The answer must be every line of the records in which the string "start" appears.

--- RECORDS FOR THIS EXERCISE Enclosed Below ---

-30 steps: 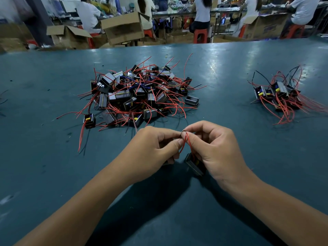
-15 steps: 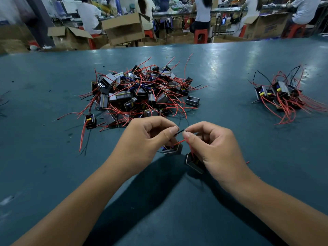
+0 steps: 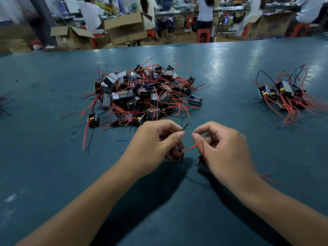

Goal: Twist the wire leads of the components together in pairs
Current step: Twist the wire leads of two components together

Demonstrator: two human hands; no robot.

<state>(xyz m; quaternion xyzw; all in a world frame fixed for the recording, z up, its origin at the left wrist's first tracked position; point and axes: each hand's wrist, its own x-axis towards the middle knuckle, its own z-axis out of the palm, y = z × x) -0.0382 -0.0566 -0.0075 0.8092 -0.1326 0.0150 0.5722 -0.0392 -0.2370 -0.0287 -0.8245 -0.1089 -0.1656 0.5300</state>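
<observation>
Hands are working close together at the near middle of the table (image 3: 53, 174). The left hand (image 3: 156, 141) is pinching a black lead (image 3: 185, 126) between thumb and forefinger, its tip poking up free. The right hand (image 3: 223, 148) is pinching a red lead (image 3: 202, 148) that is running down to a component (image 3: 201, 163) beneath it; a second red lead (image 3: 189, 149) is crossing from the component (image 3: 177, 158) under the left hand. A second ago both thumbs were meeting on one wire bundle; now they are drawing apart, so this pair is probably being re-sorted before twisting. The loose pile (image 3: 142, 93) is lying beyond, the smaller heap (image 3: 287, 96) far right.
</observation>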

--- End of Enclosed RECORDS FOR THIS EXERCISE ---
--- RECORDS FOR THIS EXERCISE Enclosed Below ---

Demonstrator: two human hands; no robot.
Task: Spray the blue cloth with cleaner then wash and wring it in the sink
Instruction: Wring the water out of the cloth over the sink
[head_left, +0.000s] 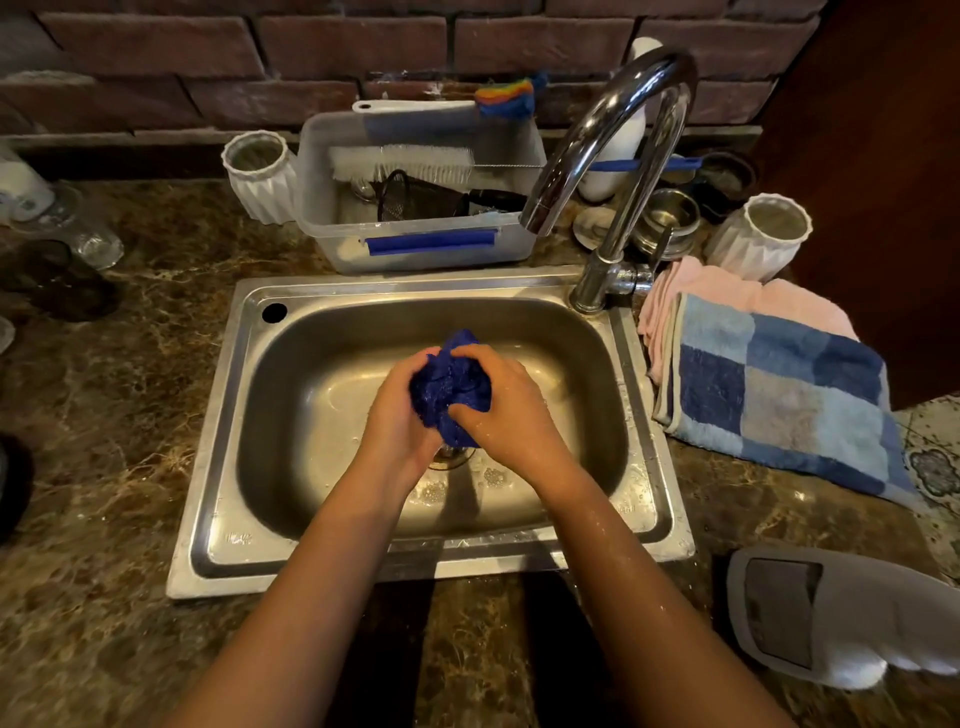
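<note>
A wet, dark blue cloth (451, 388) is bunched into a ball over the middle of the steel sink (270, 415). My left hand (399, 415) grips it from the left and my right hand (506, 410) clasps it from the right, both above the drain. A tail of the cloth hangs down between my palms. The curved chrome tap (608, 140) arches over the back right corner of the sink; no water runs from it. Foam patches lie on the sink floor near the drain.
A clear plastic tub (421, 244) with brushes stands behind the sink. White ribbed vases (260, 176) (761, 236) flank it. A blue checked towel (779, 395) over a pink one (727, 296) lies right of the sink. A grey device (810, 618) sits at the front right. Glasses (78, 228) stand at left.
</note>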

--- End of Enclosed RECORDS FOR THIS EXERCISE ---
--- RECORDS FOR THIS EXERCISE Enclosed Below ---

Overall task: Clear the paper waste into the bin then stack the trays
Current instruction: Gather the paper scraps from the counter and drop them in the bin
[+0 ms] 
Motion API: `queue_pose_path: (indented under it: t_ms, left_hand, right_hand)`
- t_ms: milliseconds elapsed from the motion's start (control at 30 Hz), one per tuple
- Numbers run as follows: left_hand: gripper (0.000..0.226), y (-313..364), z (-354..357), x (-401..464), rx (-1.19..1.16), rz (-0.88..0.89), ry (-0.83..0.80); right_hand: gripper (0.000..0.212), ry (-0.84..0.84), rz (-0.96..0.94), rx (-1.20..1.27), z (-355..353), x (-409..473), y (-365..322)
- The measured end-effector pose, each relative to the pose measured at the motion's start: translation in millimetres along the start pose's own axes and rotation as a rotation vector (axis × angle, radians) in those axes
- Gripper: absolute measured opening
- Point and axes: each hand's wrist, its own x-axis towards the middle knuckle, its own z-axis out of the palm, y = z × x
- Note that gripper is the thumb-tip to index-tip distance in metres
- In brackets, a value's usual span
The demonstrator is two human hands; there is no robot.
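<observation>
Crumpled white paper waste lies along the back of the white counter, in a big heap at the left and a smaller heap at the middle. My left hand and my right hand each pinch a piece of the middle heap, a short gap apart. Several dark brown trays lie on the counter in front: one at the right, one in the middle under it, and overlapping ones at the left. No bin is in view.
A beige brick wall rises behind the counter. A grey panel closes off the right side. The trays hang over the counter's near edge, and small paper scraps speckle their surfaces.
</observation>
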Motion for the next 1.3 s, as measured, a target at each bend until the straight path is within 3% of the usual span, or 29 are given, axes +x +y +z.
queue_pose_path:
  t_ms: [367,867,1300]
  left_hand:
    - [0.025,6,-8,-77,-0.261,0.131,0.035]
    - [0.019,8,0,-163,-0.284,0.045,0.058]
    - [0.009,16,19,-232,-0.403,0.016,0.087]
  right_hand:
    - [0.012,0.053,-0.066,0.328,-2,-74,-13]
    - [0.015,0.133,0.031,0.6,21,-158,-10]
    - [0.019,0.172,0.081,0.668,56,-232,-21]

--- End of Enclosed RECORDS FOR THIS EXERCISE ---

SOLUTION FOR THIS TASK =>
- t_ms: milliseconds elapsed from the motion's start (control at 30 Hz), one per tuple
- The measured end-effector pose, each relative to the pose measured at the motion's start: translation in millimetres along the start pose's own axes and rotation as a rotation vector (axis × angle, radians) in those axes

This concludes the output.